Applied Data Science & Artificial Intelligence
Today’s executives and management teams are facing all new challenges in decision-making processes, and it is becoming fundamental to have an understanding of artificial intelligence and big data in order to make informed business decisions. Data driven business models are creating competitive advantages for those who know how to harness the potential of these tools. A wave of innovation in these areas have created an opportunity for companies to truly disrupt the market – provided they know how to efficiently apply these concepts in practice.
"It is important today that as many people as possible learn to use these technologies - both on a technological and ethical level. AI technologies do not simply emerge, they are developed and shaped by humans. They already make our lives easier in many ways and offer countless opportunities. We are therefore firmly convinced that a large and diverse number of people should learn to use this technology consciously.
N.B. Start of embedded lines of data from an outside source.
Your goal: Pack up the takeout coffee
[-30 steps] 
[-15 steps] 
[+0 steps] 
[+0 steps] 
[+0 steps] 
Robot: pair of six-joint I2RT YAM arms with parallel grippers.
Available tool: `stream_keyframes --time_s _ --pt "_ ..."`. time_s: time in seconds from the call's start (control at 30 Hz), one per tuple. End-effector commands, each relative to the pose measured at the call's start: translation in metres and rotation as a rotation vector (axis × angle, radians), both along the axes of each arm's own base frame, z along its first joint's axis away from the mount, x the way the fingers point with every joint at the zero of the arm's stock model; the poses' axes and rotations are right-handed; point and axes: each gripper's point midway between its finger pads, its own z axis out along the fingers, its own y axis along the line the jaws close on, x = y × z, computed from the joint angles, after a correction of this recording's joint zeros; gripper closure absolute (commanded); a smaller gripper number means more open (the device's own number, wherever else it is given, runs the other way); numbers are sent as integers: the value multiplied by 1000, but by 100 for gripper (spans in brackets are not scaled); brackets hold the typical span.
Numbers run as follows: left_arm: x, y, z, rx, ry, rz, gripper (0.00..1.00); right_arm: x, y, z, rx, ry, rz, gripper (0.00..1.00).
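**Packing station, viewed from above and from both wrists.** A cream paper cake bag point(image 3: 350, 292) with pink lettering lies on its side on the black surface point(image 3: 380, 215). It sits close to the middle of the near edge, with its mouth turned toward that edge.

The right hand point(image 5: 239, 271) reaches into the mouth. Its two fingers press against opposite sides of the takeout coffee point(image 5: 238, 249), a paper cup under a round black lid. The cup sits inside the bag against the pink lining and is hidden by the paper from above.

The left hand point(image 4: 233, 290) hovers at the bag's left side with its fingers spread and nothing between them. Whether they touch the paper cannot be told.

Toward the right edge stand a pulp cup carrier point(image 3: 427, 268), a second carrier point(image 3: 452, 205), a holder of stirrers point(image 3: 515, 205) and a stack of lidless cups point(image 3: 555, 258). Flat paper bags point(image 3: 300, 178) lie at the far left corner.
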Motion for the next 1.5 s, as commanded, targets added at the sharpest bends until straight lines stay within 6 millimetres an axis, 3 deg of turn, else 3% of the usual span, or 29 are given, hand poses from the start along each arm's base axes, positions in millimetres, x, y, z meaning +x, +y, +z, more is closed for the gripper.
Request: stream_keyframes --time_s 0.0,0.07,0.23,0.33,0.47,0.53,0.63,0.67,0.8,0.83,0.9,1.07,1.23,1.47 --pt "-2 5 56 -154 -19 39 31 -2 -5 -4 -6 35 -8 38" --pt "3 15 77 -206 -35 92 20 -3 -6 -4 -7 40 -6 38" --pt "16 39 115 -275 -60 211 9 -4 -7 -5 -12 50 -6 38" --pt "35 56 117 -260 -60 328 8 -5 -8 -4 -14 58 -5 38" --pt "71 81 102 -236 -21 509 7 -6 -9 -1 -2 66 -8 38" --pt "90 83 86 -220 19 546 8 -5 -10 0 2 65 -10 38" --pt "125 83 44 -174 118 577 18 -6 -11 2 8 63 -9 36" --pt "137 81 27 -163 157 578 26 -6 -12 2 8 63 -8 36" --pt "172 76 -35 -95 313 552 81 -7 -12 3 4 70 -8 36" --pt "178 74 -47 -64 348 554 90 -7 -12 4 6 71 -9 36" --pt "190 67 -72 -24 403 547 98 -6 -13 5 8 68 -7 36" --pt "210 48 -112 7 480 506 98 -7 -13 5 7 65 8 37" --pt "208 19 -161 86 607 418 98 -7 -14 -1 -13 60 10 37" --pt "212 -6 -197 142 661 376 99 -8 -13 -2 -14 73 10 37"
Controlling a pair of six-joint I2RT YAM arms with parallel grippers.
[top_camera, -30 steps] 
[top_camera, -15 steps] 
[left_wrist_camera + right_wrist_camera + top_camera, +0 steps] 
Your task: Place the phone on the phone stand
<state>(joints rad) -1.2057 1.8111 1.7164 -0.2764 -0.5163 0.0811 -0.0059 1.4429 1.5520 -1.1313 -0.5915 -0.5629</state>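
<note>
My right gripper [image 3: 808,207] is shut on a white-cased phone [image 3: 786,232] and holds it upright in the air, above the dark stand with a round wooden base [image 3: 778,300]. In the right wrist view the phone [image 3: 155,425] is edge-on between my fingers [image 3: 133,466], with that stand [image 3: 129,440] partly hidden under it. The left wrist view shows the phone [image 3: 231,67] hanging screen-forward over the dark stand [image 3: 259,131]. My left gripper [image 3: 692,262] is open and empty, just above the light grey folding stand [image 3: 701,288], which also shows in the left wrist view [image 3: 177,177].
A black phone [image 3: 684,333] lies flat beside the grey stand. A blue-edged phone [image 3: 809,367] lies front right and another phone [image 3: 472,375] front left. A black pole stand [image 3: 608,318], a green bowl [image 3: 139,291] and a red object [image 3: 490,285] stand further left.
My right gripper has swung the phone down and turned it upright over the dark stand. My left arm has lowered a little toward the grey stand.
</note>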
If we succeed in doing so, many positive things will emerge from these technologies for the benefit of all. This can be compared with major international projects such as the International Space Station ISS, where the global community comes together and fosters progress."
The Applied Data Science & AI program has been specially developed by Goethe Business School in cooperation with Tech Quartier, to address executives, managers, team leads and decision makers who are looking to better understand Data Science & AI applications for their organizations. The program aims to develop not only a knowledge and understanding of data science and AI and how they are transforming business today, but also the ability to apply various tools and methods hands-on, ensuring you are capable of more than just thinking about data science - you are capable of executing, together with your team, real solutions. Participants will be able to develop scalable and effective data-driven organisations and be capable of implementing the latest models in practice.
The program takes place over 3 modules in a blended learning format, meaning some modules are online while others take place in-person. The program is challenge driven, combining technical skills with a practical, business focus to be transferred to your own organization through a challenge project completed during the modules.
The program begins with a non-technical introduction to Data Science and AI. A focus is laid on understanding why these topics are relevant for management in every field, and critical for executives to understand in order to effectively implement within organizations.
- Statistics & Analytics for business: Moving from traditional statistics to prediction with machine learning
- Data Science/AI development framework and workflow
- How machines (algorithms) learn from experience (data): types and examples
- Big Data: What does it really mean?
- Relationship between AI/ML technologies, AI/ML capabilities and business applications (across functional areas and industries)
- AI-based business models
- Developing and validating business cases (A/B testing)
- Forms of Human & AI collaboration in business
- AI ethics: The limits of AI/Machine Learning
Participants recieve their challenge assignment at the end of this module.
In this module, participants expand on their basic understanding of data science and AI developed in module 1, and focus on learning hands-on applications to machine learning. By developing a deeper technical understanding of the tools used, participants will be able to develop and apply solutions independently. An introduction to Python, R, and data visualization tools are presented using real data sets.
- Data Science/AI toolbox and technologies
- Data handling: Finding, collecting, modelling and storing data
- Evaluating data science / machine learning algorithms for decision-making
- Visualization, representation and interpretation: Data Storytelling
The final module brings the individual aspects of previous modules together and considers implementation within organizations. Scaling up to create a data-driven organization is the focus, with ethical, logistical, and legal considerations for your company brought into context.
- Developing operating models and scalable organizational structures
- How to organize for analytics (ecosystem organization)
- Data protection, data storage, and building analytical infrastructures (cloud vs. on-premise options; DSGVO)
Prof. Dr. Alexander Benlian is the Director of the Endowed Chair for Information Systems & E-Services at TU Darmstadt. He received his PhD at the Ludwig-Maximilian-University in Munich and worked as an Assistant Professor. He is fascinated by paradigm-shifting phenomena emerging in and triggered through digital channels. More generally, he is interested in the fields of entrepreneurship, service research, behavioral economics and psychology. His research has been published in leading academic and practitioner-oriented journals, like the Journal of Management Information Systems and MIS
Dr. Thomas Funke has been involved in the global start-up ecosystem for 15 years now. In addition to setting up a research studio at the WU Vienna, which deals with tools and methods of the startup world, he founded different startups and still lectures at universities. He is especially motivated by seeing how starting a business can release new forces in young people that lead to a strengthened self-efficacy. Thomas Funke is particularly fascinated by training and educating young entrepreneurs. Furthermore, he loves measuring and decoding the different entrepreneurship ecosystems.